Robert Vadra, the brother-in-law of Congress chief Rahul Gandhi, was on Wednesday questioned by Enforcement Directorate (ED) in New Delhi for over four hours in its money laundering probe into alleged possession of illegal foreign assets, days after he was directed by a city court to appear before the central probe agency.
Vadra's wife Priyanka Gandhi accompanied him in a white Toyota Land Cruiser and dropped him outside the ED's office in Jamnagar House, in a move seen as sending a political message to Congress' opponents ahead of Lok Sabha polls.
Shortly after, Priyanka took charge as AICC general secretary in-charge of Uttar Pradesh East, a fortnight after her formal induction into the Congress party on January 23.
"He is my husband, he is my family...I support my family," Priyanka said in a show of support to Vadra, who returned from London earlier in the day.
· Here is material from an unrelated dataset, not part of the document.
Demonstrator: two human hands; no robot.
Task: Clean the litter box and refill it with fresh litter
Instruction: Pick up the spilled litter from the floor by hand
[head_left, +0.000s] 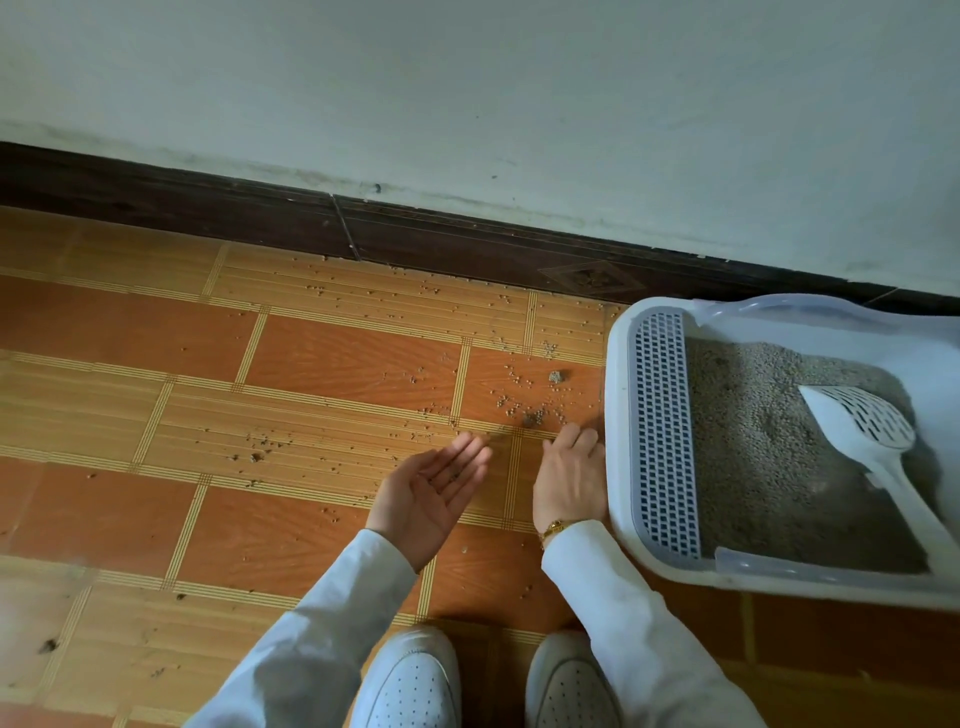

Priyanka was asked by newsmen at the All India Congress Committee(AICC) headquarters whether she was sending any message by dropping her husband at the ED office for questioning.
Will this strategy pay dividends or backfire? This is the big question CNBC-TV18 asks a panel consisting of Sanjay Jha, Congress spokesperson; Shazia Ilmi, BJP spokesperson and Mahmood Paracha, senior advocate, Supreme Court.
Jha said, "The truth of the matter is that there are lot of fictitious and absolutely fragile charges made. For the last five years, Narendra Modi and his entire tribe of people indulge in creating fake news."
"Nobody is above law and the law will do what it has to do. The corrupt will go to jail and they should go to jail," Ilmi said.
According to Paracha, "I think ED and CBI became the tools of falsely implicating people."